Том 5. О'кэй. Камни и корни - Страница 8


К оглавлению

8

Глава третья

Десять лет тому назад в Берлине, в Прагер-диллэ, семь лет тому назад в Париже, в кафе Ла-Куполь, писатель встречался с другим писателем, писателем Страны Советов. Сейчас писатель Страны Советов проезжал столицу этих широт. Клуб писателей этой столицы помещался в крепостной башне старого королевского замка; под амбразурами бойниц, откуда видны город и море, размещены были диваны; в башенном подвале, где раньше хранился порох, теперь стояли бочки с пивом и пустые бочки, за которыми пили.

Писатель Страны Советов остановился в доме посольства своей страны. Два старых знакомых встретились на чае в министерстве. Писатели за чаем, перед кофе, съели по абрикосу. Писатель Страны Советов в то утро был за городом, в домах двух фермеров, в доме губернатора, в сельскохозяйственной школе для девушек. Губернатор оказался просвещенным помещиком, на письменном столе его лежали Леонард Франк и Жан Жионо, уже прочитанными, и раскрытым лежал Джон Дос Пассос. Из кабинета губернатор повел гостя в коровник и в сепараторную. Эстетика коровника дополняла эстетику Марселя Пруста. В этих странах наряду с музейными древностями всегда показывали коровью современность. За завтраком губернатор сказал: «все, что вы видите на столе, это с моей фермы, все, даже вино и колбасы, даже водка, хотя это и маленькое нарушение закона!.. Я прикупаю к столу, кроме соли и корицы, только кофе, коньяк и сигары!..» – и губернатор заговорил о Леонарде Франке. И губернатор очень внимательно спросил о переоборудовании сельского хозяйства в СССР. Писатель за неделю до отъезда из Москвы был в деревне, в рядовом колхозе, и существеннейшее, что он мог сказать губернатору, это то, что колхозники почти не говорили с писателем ни о литературе писателя, ни о своих домашних делах, но потребовали, чтоб писатель рассказал о Японии и об Америке, о делах на Дальнем Востоке, это было существеннейшим для колхозников.

– Почему? – спросил губернатор.

– Помните, что, ковыряя землю и доя коров, колхозники и знают, и уверены, что они делают и общественное, и государственное дело, – сказал писатель, – и поэтому они полагают, что судьба каждого из них зависит не только от их поля и коровы, но и от того, что делается в Америке и на Дальнем Востоке.

– Это колхозники знают? – спросил губернатор.

– Да, господин генерал, это колхозники знают очень хорошо, в первую очередь.

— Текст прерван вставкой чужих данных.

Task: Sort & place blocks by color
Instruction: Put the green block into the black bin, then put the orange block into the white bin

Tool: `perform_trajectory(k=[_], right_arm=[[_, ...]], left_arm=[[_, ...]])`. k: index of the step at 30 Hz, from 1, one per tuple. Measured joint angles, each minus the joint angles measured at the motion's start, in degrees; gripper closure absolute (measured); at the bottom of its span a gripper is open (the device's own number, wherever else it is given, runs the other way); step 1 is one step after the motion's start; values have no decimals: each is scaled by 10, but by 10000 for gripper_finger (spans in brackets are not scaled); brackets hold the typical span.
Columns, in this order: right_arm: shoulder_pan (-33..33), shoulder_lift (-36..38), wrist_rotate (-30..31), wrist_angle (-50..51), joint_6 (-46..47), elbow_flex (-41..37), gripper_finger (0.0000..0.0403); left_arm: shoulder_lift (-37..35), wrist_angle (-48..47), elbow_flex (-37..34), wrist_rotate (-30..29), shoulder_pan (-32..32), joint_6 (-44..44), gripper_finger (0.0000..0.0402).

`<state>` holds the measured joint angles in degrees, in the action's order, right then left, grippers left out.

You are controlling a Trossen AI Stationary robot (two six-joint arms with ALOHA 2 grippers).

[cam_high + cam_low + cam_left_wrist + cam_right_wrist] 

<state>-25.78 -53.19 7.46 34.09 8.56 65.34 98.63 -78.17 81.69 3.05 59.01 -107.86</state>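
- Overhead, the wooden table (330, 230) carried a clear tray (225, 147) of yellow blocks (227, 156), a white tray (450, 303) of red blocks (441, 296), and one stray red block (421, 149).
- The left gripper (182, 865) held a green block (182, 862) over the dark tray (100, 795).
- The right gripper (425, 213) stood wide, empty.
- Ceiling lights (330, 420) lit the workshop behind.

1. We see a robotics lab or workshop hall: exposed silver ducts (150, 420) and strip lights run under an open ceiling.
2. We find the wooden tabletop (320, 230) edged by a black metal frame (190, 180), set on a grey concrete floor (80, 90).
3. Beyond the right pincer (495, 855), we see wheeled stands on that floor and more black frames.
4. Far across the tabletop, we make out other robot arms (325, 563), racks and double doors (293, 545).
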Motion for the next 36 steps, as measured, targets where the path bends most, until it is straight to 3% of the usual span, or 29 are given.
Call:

Это основа их мироощущения и оправдание не очень эстетического занятия вроде уборки навоза.

– Не понимаю! – сказал губернатор, и сказал очень искренно, и спросил: – Позвольте узнать, когда мы осматривали школу жен, как пошутили вы, вы спросили, как оплачивается право обучения, и сообщили, что за право обучения в СССР – не то чтобы платили родители или учащиеся, но, наоборот, школы дают пособия всем учащимся. Так ли я вас понял?

– Да, именно так.

– Но почему? – спросил губернатор.

– Потому же, почему колхозники спрашивали о Японии, – потому что обучение в высшем учебном заведении есть общественное дело, и в людях с хорошими знаниями заинтересовано государство, а не только родители.

– Не понимаю! – сказал губернатор, и глаза его сделались лирическими и даже добрыми, то есть бессмысленными для губернатора.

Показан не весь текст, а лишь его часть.